I was referencing them to give some perspective on the area occupied by the caches in recent designs.
The reason why I had questions was because of the claim about GPU L2 area. The area saved by putting the GPU L2 storage is not that major, and for various reasons may not be a significant win if AMD's concept is considered evidence.
In regards to the ESRAM, or some form of scratchpad, that's not necessarily about memory, but energy consumption at an exascale level. Memory stacked on the logic die could conceivably appear as L2/3 depending on function of the processor.
TOP-PIM and the GPU chiplets in the paper already have an HBM or similar stack right on top of them.
The capacities traditionally are designed with planar area in mind. In exascale with 3D designs energy is the larger concern. Going off package is simply bad. The design focus will always be keeping cache close to logic. Going vertical with the cache should yield shorter paths which consume less energy.
The concept in question already stacks the DRAM on top of the logic, so the off-package issue is resolved.
What this does do with the current data flow between DRAM, L2, and on-die clients is add another 2 vertical movements from DRAM to L2, then L2 to clients. For GCN's write-through L1 to L2, everything coherent is going off-die all the time. The cost for going through TSVs and bumps is slightly higher than a similar traversal through standard metal layers, but this is in an incremental amount on top of the extra traversal(s).
Also, the horizontal traversal is still there, given the long line of CU clients and control processors laid out horizontally dwarfs the dimensions of the L2 blocks. Making the L2 big enough to take up horizontal space under the die just makes it very likely that the distance traversed approaches twice what a small on-die L2 would have (and this is again for a write-through L1).
Since it is below the logic, there are very likely density penalties (larger horizontal distance) from all the power and IO drilled through the L2 layer.
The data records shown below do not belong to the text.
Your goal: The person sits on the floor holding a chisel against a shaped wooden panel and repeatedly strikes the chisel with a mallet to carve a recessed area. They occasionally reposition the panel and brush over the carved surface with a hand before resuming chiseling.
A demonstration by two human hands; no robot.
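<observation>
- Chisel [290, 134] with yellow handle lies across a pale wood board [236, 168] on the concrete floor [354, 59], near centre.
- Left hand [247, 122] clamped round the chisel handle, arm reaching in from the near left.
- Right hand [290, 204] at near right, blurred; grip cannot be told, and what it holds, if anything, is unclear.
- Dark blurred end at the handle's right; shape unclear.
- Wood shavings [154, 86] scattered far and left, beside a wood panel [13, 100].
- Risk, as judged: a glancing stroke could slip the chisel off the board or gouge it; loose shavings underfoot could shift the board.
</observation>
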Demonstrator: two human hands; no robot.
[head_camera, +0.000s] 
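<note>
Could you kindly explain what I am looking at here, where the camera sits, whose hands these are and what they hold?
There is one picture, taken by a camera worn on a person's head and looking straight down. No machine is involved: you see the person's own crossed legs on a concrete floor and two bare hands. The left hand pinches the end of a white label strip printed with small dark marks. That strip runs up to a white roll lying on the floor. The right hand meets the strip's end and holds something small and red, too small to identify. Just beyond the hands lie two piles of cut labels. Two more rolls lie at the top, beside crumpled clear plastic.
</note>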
The L2 serves as a concentration point, so it by design is not local to everything that uses it. In theory, a more local change would be bigger L1/LDS/register files--but those make the TSV/interface problem even worse than my next concern.
The other concern is the space taken up by doing this, which AMD hasn't indicated will be fully addressed. The interface area for the 1024 IOs and power for an HBM stack looks like it might be 1/5 (more?) of the stack's footprint. An L2 that services that many channels and 64-byte lines would just for read service be 4 times wider, if it's not bidirectional like the ESRAM. The GPU chiplets are likely to lose a fair chunk of area to the DRAM stack's data lines and power/ground equivalent to what each stack layer loses to vertical connectivity, before making the L2 an 4x burden.
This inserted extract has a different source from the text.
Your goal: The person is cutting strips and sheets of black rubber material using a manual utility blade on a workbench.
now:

Worth noting even Nvidia implemented the op caches to reduce access energy to L1. That's already pretty close and still significant. Seems increasingly likely Vega did something similar and Zen has the op caches as well.
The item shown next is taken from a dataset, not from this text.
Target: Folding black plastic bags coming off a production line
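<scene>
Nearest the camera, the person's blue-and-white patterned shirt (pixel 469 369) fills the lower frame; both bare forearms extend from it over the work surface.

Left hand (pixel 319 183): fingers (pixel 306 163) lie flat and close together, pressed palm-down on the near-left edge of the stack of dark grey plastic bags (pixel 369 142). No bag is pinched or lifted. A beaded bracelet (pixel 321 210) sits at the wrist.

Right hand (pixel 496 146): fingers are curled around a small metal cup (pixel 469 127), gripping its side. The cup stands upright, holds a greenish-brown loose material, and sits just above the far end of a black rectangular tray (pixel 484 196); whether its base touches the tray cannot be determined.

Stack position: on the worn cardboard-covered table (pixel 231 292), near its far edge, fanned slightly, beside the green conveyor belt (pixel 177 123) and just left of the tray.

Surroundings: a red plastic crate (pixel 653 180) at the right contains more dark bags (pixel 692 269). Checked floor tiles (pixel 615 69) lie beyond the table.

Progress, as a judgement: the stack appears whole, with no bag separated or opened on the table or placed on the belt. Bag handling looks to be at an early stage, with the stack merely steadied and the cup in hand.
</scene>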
The operand cache is physically small because it stays on-die. The current 2.5 and 3D integration methods use vias and pads that measure in tens of microns with 40-55um pitch in the place of wires that and features measure somewhat over 10 nanometers. It makes sense versus the big wires and pads for off-package that measures in mm.
The problem with multi-gigabyte LLC cache in HBM is that the size of the tag-arrays get unwieldy. If you have 4GB HBM and a cacheline size of 64 bytes, you end up 64M cache lines. Each of the tags for these lines needs 42-44 bits for address and a few bits for state (MOESI, etc).
Since HBM is DRAM, the natural alignment is the 1 or 2KB page, at least if there is to be any power efficiency and bandwidth utilization. Atomics, false sharing, or other cache operations would incur more complexity if the 64B granularity is kludged into the DRAM arrays, worsened by the long latencies and other device restrictions of the DRAM.
When moving clusters of this size, perhaps it might start looking like an in-memory physical disk system? It might start doing things like clustering data, compressing tags, or doing some kind of search in a region-based or segmented storage system.